About this task:
You are asked to filter the data below and copy every line holding "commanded".

Given data:
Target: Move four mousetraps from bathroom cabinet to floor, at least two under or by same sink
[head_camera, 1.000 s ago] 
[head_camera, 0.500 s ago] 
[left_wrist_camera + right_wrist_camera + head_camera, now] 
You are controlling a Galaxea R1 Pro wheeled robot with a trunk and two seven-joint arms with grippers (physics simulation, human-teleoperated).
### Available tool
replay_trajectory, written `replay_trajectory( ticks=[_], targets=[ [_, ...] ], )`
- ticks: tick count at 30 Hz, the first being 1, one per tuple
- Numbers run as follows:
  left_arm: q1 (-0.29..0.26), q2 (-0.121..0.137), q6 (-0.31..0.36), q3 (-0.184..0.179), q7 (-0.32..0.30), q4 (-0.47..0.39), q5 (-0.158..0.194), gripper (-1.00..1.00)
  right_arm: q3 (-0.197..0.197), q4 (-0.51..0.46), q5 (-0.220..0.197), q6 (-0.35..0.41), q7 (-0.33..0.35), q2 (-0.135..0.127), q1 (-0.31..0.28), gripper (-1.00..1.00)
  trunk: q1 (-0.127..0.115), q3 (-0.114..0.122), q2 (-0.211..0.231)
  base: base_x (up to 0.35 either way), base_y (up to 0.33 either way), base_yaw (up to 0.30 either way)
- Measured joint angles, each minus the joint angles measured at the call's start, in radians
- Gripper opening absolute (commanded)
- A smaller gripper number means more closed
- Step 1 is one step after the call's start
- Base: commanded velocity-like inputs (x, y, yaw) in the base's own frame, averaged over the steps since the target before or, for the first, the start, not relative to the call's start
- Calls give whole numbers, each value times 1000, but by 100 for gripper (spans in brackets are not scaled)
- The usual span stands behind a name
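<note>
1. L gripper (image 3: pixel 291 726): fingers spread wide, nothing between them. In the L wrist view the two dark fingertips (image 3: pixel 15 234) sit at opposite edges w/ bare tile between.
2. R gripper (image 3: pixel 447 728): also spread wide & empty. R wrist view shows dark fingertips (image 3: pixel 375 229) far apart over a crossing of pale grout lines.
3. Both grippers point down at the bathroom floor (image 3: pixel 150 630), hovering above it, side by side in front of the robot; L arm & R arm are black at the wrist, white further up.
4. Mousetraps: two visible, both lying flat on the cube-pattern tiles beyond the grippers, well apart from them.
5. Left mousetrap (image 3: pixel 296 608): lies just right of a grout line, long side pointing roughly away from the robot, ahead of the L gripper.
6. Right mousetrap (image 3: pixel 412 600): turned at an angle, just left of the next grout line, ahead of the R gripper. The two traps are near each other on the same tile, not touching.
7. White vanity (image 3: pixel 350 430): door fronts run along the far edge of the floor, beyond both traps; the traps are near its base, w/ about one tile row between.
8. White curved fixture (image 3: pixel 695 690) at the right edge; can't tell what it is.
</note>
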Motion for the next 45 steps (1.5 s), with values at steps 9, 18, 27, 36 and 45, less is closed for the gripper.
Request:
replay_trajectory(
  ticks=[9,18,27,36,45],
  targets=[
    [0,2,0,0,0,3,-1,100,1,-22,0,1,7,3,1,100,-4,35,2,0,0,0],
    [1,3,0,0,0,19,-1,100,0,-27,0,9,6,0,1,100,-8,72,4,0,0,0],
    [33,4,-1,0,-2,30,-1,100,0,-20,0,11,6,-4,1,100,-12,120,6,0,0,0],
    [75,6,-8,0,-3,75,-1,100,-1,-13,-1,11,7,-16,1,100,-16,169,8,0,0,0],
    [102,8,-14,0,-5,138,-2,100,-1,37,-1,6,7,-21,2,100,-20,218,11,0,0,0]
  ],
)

Task answer:
- Gripper opening absolute (commanded)
- Base: commanded velocity-like inputs (x, y, yaw) in the base's own frame, averaged over the steps since the target before or, for the first, the start, not relative to the call's start

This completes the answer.